Pour le monde, la Grèce est encore l’Athéna pensive appuyée sur sa lance. Et jamais, avant elle, l’art n’avait uni la lance et la pensée.

On ne saurait trop le proclamer : ce que recouvre pour nous le mot si confus de culture – l’ensemble des créations de l’art et de l’esprit -, c’est à la Grèce que revient la gloire d’en avoir fait un moyen majeur de formation de l’homme.

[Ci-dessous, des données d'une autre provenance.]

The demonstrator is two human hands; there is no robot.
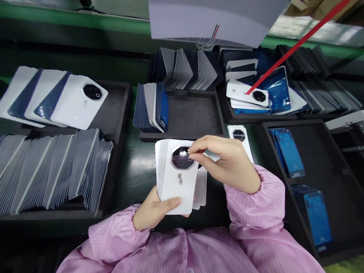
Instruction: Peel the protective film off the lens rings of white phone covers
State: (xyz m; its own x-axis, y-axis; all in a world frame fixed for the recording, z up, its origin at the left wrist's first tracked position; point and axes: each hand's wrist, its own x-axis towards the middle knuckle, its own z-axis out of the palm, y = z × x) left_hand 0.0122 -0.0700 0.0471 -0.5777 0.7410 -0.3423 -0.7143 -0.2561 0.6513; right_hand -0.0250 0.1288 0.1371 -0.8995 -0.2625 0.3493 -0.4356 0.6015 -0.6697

C’est par la première civilisation sans livre sacré, que le mot intelligence a voulu dire interrogation. L’interrogation dont allait naître la conquête du cosmos par la pensée, du destin par la tragédie, du divin par l’art et par l’homme.

Tout à l’heure, la Grèce antique va vous dire :

« J’ai cherché la vérité, et j’ai trouvé la justice et la liberté. J’ai inventé l’indépendance de l’art et de l’esprit. J’ai dressé pour la première fois, en face de ses dieux, l’homme prosterné partout depuis quatre millénaires. Et du même coup, je l’ai dressé en face du despote. »

C’est un langage simple, mais nous l’entendons encore comme un langage immortel.

Il a été oublié pendant des siècles, et menacé chaque fois qu’on l’a retrouvé. Peut-être n’a-t-il jamais été plus nécessaire.

[…] La Grèce, comme la France, n’est jamais plus grande que lorsqu’elle l’est pour tous les hommes, et une Grèce secrète repose au cœur de tous les hommes d’Occident.

Vieilles nations de l’esprit, il ne s’agit pas de nous réfugier dans notre passé, mais d’inventer l’avenir qu’il exige de nous.

Au seuil de l’ère atomique, une fois de plus, l’homme a besoin d’être formé par l’esprit. Et toute la jeunesse occidentale a besoin de se souvenir que lorsqu’il le fut pour la première fois, l’homme mit au service de l’esprit les lances qui arrêtèrent Xerxès.

Aux délégués qui me demandaient ce que pourrait être la devise de la jeunesse française, j’ai répondu « Culture et courage ». Puisse-t-elle devenir notre devise commune – car je la tiens de vous.